Please list all lines of the material below in which the string "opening" occurs.

══ RAW DATA

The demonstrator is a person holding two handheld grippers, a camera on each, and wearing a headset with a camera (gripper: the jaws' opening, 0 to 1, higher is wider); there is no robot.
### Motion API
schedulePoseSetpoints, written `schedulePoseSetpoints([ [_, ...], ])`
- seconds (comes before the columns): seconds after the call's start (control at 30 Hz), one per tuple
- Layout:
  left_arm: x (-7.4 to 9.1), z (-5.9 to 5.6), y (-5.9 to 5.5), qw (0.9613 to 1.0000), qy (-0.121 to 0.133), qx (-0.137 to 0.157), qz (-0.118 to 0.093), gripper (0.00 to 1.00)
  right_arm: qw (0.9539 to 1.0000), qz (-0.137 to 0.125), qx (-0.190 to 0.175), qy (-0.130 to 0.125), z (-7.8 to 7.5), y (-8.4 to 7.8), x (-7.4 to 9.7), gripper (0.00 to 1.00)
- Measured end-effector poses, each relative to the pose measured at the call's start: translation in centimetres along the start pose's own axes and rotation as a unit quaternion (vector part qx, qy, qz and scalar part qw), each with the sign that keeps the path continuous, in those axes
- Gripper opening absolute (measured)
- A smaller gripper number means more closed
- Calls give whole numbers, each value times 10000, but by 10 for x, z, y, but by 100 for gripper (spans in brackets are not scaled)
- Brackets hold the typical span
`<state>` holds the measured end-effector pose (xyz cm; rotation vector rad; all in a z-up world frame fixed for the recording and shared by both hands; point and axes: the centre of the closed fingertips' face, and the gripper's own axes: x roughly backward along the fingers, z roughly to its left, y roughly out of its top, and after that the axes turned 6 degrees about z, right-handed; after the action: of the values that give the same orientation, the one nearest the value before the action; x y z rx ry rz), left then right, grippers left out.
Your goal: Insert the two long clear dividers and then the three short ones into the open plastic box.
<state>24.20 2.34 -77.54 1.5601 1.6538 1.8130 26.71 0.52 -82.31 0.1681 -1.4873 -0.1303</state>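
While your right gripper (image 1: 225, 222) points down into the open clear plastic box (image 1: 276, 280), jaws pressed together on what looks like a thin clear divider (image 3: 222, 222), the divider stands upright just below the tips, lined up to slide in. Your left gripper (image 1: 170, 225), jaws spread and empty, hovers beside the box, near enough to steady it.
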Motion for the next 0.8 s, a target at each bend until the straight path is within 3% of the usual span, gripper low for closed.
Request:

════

# ANSWER BOX
The demonstrator is a person holding two handheld grippers, a camera on each, and wearing a headset with a camera (gripper: the jaws' opening, 0 to 1, higher is wider); there is no robot.
- Gripper opening absolute (measured)

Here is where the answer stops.